- _Task to complete_
An identical copy of the listing below is all the answer should contain.

- _Source material_
---

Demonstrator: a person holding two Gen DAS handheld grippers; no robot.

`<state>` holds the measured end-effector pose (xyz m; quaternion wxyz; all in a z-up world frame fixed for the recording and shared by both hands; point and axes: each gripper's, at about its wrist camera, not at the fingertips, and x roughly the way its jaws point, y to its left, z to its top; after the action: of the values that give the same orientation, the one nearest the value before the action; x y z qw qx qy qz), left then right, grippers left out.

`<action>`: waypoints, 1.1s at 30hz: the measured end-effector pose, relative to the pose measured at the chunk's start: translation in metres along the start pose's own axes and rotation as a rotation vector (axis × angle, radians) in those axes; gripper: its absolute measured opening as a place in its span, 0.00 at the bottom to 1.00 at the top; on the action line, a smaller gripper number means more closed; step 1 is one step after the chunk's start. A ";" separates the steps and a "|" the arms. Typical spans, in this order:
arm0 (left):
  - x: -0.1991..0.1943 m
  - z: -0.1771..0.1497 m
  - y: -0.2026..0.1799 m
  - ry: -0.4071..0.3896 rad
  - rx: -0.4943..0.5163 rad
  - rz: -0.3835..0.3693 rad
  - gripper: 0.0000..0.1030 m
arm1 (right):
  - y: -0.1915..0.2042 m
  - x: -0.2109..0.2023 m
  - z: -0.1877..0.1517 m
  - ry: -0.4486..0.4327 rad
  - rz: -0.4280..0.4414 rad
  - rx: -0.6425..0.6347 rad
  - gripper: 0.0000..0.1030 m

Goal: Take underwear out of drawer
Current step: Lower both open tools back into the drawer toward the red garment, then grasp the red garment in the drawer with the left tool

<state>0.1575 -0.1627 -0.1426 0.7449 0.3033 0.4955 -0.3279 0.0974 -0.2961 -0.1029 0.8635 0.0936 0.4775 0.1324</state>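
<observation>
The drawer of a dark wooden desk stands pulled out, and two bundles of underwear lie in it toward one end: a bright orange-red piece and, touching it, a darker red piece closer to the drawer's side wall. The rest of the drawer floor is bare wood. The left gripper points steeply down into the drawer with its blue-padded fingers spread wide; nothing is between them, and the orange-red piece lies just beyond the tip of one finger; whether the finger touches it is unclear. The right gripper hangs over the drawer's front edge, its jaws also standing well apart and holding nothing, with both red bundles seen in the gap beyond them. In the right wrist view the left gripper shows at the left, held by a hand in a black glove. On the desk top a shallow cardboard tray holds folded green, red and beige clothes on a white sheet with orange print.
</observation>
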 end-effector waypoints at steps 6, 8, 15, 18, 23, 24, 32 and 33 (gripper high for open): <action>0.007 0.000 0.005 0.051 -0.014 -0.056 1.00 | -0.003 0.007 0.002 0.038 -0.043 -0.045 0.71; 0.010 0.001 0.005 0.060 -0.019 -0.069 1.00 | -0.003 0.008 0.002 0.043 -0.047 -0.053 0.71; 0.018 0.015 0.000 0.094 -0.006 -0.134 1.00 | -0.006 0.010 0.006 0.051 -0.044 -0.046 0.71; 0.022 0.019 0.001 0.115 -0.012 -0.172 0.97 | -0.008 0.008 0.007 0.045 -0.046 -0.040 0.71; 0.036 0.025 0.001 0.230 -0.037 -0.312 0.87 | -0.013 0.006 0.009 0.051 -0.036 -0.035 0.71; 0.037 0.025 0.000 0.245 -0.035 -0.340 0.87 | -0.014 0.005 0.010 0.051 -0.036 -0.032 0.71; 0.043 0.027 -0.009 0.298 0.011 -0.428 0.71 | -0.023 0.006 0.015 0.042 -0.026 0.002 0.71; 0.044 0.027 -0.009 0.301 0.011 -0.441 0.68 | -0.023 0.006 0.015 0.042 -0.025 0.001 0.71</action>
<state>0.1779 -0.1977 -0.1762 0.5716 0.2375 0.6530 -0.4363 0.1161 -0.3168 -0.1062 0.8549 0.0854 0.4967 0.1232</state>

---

- _Task solution_
Demonstrator: a person holding two Gen DAS handheld grippers; no robot.

`<state>` holds the measured end-effector pose (xyz m; quaternion wxyz; all in a z-up world frame fixed for the recording and shared by both hands; point and axes: each gripper's, at about its wrist camera, not at the fingertips, and x roughly the way its jaws point, y to its left, z to its top; after the action: of the values that give the same orientation, the one nearest the value before the action; x y z qw qx qy qz), left then right, grippers left out.

`<action>`: waypoints, 1.1s at 30hz: the measured end-effector pose, relative to the pose measured at the chunk's start: translation in metres along the start pose's own axes and rotation as a rotation vector (axis × angle, radians) in those axes; gripper: its absolute measured opening as a place in its span, 0.00 at the bottom to 1.00 at the top; on the action line, a smaller gripper number means more closed; step 1 is one step after the chunk's start. A ";" separates the steps and a "|" the arms. Typical spans, in this order:
arm0 (left):
  - x: -0.1991..0.1943 m
  - z: -0.1771..0.1497 m
  - y: -0.2026..0.1799 m
  - ry: -0.4071..0.3896 rad
  - rx: -0.4943..0.5163 rad
  - rz: -0.3835..0.3693 rad
  - gripper: 0.0000..0.1030 m
arm1 (right):
  - y: -0.1915..0.2042 m
  - x: -0.2109..0.2023 m
  - z: -0.1877..0.1517 m
  - ry: -0.4486..0.4327 rad
  - rz: -0.4280..0.4414 rad
  - rx: -0.6425..0.6347 rad
  - gripper: 0.0000..0.1030 m

Goal: Take underwear out of drawer
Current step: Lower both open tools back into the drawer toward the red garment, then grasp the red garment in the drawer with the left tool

<state>0.1575 -0.1627 -0.1426 0.7449 0.3033 0.4955 -0.3279 0.0974 -0.2961 -0.1029 0.8635 0.0936 0.4775 0.1324</state>
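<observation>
The drawer of a dark wooden desk stands pulled out, and two bundles of underwear lie in it toward one end: a bright orange-red piece and, touching it, a darker red piece closer to the drawer's side wall. The rest of the drawer floor is bare wood. The left gripper points steeply down into the drawer with its blue-padded fingers spread wide; nothing is between them, and the orange-red piece lies just beyond the tip of one finger; whether the finger touches it is unclear. The right gripper hangs over the drawer's front edge, its jaws also standing well apart and holding nothing, with both red bundles seen in the gap beyond them. In the right wrist view the left gripper shows at the left, held by a hand in a black glove. On the desk top a shallow cardboard tray holds folded green, red and beige clothes on a white sheet with orange print.
</observation>
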 end-effector waypoints at steps 6, 8, 15, 18, 23, 24, 32 and 33 (gripper high for open): <action>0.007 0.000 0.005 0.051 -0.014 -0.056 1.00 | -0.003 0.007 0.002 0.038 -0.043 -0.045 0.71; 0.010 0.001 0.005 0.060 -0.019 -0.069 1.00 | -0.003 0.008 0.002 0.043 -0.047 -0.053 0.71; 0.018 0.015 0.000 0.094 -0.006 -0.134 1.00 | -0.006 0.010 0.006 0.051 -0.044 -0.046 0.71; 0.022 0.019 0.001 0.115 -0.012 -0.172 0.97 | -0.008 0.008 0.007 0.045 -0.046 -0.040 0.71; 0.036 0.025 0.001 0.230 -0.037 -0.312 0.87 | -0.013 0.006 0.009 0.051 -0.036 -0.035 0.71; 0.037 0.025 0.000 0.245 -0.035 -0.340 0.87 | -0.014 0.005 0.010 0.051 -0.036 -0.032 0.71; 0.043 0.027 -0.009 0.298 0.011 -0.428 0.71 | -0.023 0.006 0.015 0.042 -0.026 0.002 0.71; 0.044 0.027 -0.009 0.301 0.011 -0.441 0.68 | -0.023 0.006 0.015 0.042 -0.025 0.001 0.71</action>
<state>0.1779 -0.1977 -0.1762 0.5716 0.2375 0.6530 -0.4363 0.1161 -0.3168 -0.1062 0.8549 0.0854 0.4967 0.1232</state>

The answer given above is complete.